Until she began to speak of my father. “Was he a Vietnam vet?” she asked. No, I told her, he wasn’t. He was in the military briefly in the mid-1960s—in fact, he was stationed at the base in Colorado Springs where my mother’s father was stationed, which is how my parents met—but he never went to Vietnam.

“It seems he was like a Vietnam vet,” she persisted. “Perhaps not literally. But he has something in common with some of those men. He was deeply wounded. He was damaged. His damage has infected his life and it infected you.”

I was not going to nod. Everything that had ever happened to me in my whole life was mixed into the cement that kept my head perfectly still at the moment an astrologer told me that my father had infected me.

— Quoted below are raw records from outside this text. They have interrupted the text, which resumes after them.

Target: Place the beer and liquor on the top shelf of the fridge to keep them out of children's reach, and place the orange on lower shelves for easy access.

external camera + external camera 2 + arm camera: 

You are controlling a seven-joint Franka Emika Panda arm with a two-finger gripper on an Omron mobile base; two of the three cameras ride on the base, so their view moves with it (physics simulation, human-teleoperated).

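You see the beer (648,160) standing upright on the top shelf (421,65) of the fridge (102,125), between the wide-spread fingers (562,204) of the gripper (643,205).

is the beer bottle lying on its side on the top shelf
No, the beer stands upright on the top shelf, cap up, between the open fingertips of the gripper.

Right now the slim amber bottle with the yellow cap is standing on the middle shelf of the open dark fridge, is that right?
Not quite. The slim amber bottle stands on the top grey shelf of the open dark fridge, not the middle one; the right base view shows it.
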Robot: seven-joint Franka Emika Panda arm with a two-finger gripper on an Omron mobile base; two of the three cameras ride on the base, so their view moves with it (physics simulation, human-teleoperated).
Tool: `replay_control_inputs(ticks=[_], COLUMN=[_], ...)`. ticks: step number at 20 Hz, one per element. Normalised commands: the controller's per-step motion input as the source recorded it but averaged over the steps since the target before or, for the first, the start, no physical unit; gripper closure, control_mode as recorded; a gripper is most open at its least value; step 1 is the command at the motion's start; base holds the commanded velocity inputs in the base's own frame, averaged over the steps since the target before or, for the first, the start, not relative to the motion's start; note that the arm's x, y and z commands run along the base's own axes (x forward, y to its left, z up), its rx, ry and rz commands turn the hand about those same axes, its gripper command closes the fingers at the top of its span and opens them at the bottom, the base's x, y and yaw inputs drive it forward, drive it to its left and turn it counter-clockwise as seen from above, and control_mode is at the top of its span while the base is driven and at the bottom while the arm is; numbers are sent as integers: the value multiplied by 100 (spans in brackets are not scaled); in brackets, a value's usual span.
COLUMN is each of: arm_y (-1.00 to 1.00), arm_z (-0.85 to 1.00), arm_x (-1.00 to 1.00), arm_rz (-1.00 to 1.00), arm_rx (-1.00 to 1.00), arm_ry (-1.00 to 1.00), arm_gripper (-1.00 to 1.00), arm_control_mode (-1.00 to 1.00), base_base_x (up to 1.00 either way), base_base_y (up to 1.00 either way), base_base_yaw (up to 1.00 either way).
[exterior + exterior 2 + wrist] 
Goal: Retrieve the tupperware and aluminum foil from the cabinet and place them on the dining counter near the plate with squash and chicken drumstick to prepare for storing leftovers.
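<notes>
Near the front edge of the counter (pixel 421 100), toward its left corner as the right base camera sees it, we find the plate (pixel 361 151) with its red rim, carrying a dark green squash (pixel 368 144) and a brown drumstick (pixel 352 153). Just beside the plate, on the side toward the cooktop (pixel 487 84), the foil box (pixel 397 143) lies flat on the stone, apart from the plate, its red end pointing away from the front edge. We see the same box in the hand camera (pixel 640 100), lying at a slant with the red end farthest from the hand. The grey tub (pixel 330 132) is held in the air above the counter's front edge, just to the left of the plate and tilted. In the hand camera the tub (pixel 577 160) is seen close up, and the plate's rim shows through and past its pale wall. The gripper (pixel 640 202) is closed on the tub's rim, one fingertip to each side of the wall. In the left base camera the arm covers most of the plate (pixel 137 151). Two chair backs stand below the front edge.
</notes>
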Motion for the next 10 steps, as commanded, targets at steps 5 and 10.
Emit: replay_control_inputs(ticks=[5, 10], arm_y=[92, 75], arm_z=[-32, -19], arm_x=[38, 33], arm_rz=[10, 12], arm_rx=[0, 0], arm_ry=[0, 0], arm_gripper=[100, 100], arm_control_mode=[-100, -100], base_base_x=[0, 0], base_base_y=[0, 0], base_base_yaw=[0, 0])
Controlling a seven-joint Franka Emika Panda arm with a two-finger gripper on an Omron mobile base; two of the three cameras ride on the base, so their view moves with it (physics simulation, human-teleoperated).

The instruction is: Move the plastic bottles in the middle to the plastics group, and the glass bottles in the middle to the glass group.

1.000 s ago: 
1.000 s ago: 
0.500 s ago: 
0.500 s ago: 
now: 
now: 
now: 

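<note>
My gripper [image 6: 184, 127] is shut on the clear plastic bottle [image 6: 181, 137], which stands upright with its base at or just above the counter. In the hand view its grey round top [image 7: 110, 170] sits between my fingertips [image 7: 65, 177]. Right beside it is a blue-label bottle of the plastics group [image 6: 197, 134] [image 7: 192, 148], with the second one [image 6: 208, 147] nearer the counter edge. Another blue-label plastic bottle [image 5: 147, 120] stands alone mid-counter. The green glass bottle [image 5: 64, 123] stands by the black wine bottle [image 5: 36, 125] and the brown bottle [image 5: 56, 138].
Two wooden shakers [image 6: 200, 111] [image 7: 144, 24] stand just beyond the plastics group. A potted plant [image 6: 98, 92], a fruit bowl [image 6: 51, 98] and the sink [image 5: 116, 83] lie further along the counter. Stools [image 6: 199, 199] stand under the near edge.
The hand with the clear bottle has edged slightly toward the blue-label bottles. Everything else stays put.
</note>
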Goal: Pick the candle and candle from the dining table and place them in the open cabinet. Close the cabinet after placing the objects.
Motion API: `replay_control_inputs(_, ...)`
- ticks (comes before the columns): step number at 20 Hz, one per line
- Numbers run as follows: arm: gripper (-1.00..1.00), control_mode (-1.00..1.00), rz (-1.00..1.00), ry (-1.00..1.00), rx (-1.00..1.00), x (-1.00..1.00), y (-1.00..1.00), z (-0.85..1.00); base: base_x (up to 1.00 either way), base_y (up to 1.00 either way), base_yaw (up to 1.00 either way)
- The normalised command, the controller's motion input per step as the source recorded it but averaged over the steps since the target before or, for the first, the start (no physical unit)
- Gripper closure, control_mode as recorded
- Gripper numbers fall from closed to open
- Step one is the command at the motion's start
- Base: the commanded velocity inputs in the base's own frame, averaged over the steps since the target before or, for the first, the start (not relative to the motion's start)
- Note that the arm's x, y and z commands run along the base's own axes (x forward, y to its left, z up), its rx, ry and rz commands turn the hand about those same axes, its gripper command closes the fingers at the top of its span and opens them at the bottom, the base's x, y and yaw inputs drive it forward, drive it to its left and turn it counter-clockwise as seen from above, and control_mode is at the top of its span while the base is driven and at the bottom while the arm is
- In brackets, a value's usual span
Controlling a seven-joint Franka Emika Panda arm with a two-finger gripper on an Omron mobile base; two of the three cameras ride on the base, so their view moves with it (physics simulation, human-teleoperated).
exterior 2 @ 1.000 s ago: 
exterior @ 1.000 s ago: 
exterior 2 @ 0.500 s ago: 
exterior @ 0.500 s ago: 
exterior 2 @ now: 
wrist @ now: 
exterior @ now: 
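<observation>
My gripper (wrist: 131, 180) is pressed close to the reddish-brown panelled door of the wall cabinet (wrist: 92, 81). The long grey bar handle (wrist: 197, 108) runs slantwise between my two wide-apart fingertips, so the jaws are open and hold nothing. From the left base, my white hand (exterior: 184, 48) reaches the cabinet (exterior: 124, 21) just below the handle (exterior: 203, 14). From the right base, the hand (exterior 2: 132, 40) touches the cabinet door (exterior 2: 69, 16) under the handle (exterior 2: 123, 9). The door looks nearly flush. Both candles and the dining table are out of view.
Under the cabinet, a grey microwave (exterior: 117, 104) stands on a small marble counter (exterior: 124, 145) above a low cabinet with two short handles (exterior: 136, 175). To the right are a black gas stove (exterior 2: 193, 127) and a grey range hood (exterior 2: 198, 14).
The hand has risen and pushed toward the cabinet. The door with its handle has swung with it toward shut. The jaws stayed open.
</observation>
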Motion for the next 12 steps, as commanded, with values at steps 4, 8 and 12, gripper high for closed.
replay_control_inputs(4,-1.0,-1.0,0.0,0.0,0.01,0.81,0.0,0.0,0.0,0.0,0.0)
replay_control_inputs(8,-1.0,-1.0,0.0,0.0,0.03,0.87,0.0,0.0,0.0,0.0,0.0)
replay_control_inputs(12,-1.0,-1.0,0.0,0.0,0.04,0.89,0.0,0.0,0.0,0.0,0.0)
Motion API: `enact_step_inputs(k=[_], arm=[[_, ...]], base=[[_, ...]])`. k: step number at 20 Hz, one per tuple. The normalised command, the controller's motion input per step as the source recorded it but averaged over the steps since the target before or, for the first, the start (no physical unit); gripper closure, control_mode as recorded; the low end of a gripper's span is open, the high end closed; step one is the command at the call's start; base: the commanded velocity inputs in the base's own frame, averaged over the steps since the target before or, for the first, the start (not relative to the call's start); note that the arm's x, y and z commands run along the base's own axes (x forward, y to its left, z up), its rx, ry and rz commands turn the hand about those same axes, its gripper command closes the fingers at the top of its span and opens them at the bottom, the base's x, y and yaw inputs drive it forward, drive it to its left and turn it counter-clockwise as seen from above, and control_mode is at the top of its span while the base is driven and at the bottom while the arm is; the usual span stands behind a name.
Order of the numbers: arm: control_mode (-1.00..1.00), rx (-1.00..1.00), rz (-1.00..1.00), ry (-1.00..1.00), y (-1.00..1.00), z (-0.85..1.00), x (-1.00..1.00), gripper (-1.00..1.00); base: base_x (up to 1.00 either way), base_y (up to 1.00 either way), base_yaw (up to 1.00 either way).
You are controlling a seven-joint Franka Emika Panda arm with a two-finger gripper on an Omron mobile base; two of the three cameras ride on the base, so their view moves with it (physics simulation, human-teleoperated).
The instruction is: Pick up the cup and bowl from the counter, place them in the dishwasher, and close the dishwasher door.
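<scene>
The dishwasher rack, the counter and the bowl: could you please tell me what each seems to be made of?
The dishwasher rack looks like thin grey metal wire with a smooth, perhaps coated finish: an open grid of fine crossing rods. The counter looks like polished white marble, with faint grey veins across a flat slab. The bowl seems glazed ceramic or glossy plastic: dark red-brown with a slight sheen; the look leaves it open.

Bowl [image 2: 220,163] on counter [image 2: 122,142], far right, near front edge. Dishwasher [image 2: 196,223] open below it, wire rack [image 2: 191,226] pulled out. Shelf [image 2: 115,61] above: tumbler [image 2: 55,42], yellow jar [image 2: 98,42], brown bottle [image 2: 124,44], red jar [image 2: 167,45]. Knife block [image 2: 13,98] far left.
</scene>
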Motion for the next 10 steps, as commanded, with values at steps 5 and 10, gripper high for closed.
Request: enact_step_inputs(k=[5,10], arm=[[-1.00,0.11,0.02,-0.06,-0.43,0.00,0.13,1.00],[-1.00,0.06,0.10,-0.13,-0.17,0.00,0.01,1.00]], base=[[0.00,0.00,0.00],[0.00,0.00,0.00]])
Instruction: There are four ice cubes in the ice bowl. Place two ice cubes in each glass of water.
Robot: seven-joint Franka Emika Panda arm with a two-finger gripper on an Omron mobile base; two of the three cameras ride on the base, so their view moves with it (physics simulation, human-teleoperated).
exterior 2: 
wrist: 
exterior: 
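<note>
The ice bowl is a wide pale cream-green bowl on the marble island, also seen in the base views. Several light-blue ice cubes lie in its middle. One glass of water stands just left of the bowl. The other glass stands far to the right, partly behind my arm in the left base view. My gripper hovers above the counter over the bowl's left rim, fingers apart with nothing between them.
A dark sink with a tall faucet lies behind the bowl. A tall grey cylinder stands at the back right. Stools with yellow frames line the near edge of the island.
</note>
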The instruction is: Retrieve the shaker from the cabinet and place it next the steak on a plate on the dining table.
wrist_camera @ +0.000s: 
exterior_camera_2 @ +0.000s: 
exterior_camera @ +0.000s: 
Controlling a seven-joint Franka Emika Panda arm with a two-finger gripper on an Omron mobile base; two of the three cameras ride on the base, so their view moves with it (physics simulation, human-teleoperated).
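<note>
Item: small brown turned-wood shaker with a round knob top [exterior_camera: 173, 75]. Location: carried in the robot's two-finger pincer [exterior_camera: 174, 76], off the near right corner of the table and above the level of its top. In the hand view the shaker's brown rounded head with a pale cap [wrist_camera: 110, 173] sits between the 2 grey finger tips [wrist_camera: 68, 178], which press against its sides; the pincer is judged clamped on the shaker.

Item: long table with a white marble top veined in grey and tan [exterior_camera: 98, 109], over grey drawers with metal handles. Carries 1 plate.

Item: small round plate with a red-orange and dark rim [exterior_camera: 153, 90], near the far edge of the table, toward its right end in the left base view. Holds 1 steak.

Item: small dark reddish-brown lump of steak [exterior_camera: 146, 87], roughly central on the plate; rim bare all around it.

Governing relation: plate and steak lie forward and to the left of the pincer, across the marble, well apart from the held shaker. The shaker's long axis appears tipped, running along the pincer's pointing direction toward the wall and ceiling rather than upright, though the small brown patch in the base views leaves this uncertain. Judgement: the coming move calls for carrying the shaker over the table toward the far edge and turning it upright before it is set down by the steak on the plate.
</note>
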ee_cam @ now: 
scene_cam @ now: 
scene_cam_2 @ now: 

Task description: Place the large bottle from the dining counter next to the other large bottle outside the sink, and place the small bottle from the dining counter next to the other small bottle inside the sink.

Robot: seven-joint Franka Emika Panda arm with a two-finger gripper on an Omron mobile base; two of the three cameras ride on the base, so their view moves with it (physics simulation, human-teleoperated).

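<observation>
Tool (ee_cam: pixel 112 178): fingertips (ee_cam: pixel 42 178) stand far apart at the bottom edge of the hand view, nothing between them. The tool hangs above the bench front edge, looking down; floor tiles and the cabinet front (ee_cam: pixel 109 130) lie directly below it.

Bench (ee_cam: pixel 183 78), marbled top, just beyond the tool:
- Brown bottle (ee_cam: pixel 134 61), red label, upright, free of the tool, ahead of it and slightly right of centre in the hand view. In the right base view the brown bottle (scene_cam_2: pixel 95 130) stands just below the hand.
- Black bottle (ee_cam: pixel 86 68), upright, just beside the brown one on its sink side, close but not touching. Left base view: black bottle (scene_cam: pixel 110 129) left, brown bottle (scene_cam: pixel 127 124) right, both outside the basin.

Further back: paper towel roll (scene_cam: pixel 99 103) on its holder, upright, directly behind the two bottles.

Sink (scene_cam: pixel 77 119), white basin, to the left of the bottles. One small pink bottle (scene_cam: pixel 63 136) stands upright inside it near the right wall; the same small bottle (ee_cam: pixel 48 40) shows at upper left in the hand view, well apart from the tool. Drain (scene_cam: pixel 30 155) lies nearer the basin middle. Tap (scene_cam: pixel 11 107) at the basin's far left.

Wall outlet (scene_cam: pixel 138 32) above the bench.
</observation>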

“Wounded?” was all I could manage.

“Yes,” said Pat. “And you’re wounded in the same place. That’s what fathers do if they don’t heal their wounds. They wound their children in the same place.”

“Hmm,” I said, my face blank.

“I could be wrong.” She gazed down at the paper between us. “This isn’t necessarily literal.”

“Actually, I only saw my father three times after I was six,” I said.

“The father’s job is to teach his children how to be warriors, to give them the confidence to get on the horse and ride into battle when it’s necessary to do so. If you don’t get that from your father, you have to teach yourself.”

“But—I think I have already,” I sputtered. “I’m strong—I face things. I—”

“This isn’t about strength,” said Pat. “And you may not be able to see this yet, but perhaps there will come a time—it could be years from now—when you’ll need to get on your horse and ride into battle and you’re going to hesitate. You’re going to falter. To heal the wound your father made, you’re going to have to get on that horse and ride into battle like a warrior.”